De repente, las promesas se empezaron a perder entre excusas. Los corazones que aparecían sobre vidrios empañados se transformaron en dibujos tan huecos como las palabras. En una costumbre insulsa.
Hasta que la Nelly se fue. Así, sin aviso, cautivada por un galancito más joven y con más guita que él.
La fiesta se le había terminado, y las últimas bombitas de colores se perdían entre los reflejos de la madrugada temprana. Fue el final de aquel cielo lleno de ángeles y santos de mirada perdida y sonrisa piadosa que el Ramón creía que nunca lo iban a dejar de a pie.
Después de eso, la bohemia. El desinterés.
Se juntó con poetas muertos de hambre, pintores prontos para el exilio y cantores de tango. A todos los ayudó con sus proyectos sin importar cuánto costaran.
De a poco se fue alejando de sus lugares habituales. Hasta que desapareció por años metido quién sabe en qué agujero, tal vez pensando en lo que tuvo.
Ahora, reenganchado en noventa y nueve y casi sin equipaje, viene todas las noches a mamarse hasta las patas, acá, o en El Hacha, o en El Yacaré. En el primer bar que encuentre en su periplo interminable.
Le mandé una copa. Me miró y antes de tomársela de un buche, dijo con la lengua atragantada: La penúltima.

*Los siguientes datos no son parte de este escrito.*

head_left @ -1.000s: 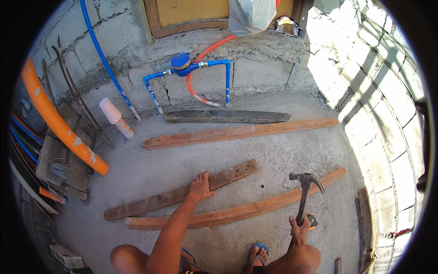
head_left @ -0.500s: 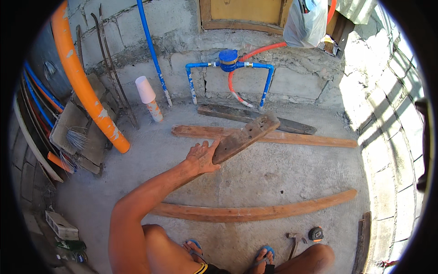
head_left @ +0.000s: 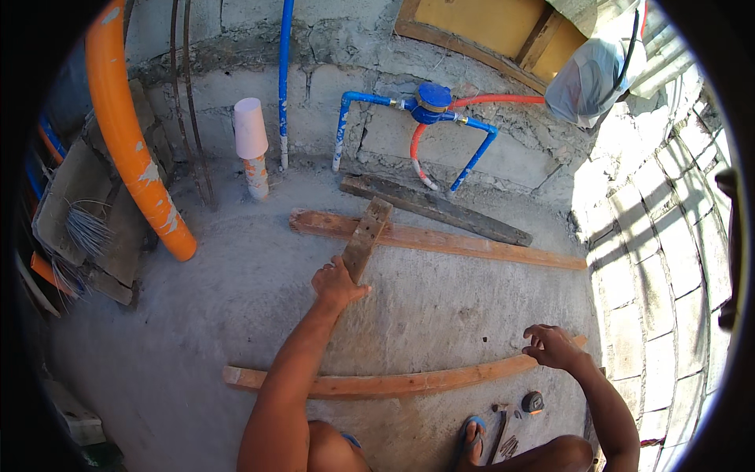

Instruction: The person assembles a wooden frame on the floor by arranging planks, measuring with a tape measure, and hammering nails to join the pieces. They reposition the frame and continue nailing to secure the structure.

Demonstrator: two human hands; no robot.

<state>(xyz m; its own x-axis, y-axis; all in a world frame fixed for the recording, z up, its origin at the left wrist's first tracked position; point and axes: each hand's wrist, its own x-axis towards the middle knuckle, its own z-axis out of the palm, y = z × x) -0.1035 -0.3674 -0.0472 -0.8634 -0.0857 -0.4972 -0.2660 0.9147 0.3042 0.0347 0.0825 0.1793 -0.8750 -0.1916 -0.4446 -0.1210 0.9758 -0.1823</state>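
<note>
My left hand is closed around a short weathered wooden plank in the middle of the floor. Its far end lies across the left part of a long reddish wooden beam, while its near end is hidden behind my hand and forearm. Over the right end of a nearer wooden beam hovers my right hand, fingers loosely bent and apart, holding nothing. A tape measure and a hammer lie on the concrete below it, by my foot.
A dark plank lies near the back wall below blue pipes with a blue meter. At left stand a thick orange pipe, a pipe stub under a pale pink cup, and concrete blocks. A sunlit block wall bounds the right.
The plank has swung to point more directly away from me, and my left hand has shifted slightly left with it. My right hand has come into view. The view has turned.
</note>
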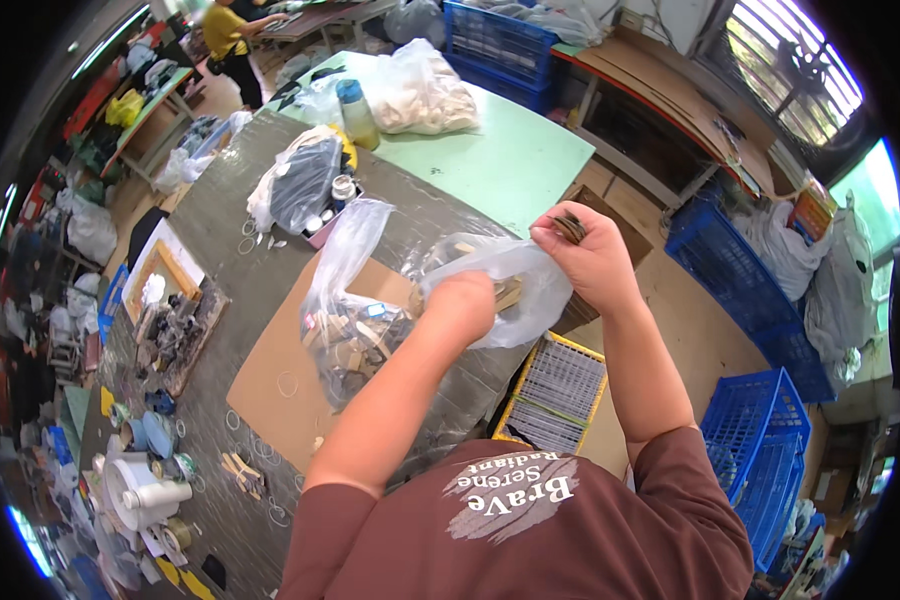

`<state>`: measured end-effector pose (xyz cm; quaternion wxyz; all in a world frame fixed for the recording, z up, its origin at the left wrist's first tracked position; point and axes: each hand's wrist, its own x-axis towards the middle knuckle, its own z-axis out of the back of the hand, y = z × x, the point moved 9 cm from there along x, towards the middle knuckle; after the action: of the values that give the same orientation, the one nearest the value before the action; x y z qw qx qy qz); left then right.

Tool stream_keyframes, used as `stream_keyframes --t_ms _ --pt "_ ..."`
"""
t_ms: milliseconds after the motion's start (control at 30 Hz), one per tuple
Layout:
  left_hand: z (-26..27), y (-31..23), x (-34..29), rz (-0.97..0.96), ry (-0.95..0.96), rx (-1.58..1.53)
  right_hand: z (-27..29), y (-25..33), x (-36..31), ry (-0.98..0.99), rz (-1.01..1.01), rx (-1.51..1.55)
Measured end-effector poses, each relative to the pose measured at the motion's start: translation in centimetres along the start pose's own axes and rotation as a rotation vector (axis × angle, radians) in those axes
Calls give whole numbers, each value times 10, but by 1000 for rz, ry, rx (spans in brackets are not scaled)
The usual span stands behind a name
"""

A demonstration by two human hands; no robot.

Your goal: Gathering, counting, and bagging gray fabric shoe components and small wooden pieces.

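While gripped, clear bag [515, 262] between hands

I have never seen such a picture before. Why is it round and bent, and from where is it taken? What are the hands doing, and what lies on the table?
The picture comes from a wide fisheye camera worn on a person's head, looking down; that lens bends straight edges near the rim. No machine is here, only a person's two bare hands.

The left hand reaches into a clear plastic bag. The right hand pinches the bag's upper edge together with a small bunch of thin dark pieces; what they are is too small to tell.

On the grey table lies a sheet of brown cardboard, and on it a second clear bag with small wooden pieces. Farther away stand a bottle with a blue cap and another filled bag. Blue crates stand on the floor at the right.
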<state>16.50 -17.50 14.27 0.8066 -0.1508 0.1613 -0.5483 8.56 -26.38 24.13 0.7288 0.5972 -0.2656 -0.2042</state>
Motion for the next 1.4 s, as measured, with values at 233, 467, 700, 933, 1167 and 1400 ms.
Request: stream_keyframes --t_ms 233,467,700,933,1167,1400 --pt "-28 -4 8 133 -362 -16 30 4 -16 -257 205 -270" --pt "16 10 -155 -293 -901 -433 1 19 -98 91 363 355" --pt "-55 191 -341 1291 -844 183 -133 -104 -124 569 -426 167" --pt "-142 228 -369 1405 -699 -617 -184 -114 -129 690 -463 246" --pt "-39 340 -468 1436 -1367 -608 -175 -112 -124 643 -473 169" --pt "-105 426 -514 1401 -940 -881 -177 -70 -25 363 -212 -143"
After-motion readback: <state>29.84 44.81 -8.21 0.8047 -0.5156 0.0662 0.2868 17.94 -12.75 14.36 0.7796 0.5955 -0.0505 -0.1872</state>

Lentamente desanudó sus pies y se levantó. Al pasar murmuró un hasta mañana. El bolichero le preguntó si estaba bien. El viejo se detuvo y sin mirarlo le hizo el cuatro. Tembloroso, inestable, pero un cuatro al fin.
Afuera, el cielo tronaba dispuesto a descargarse de un momento a otro. El Ramón ni siquiera miró hacia arriba al salir. No había ningún motivo para hacerlo.
El último santo hacía tiempo que ya había caído.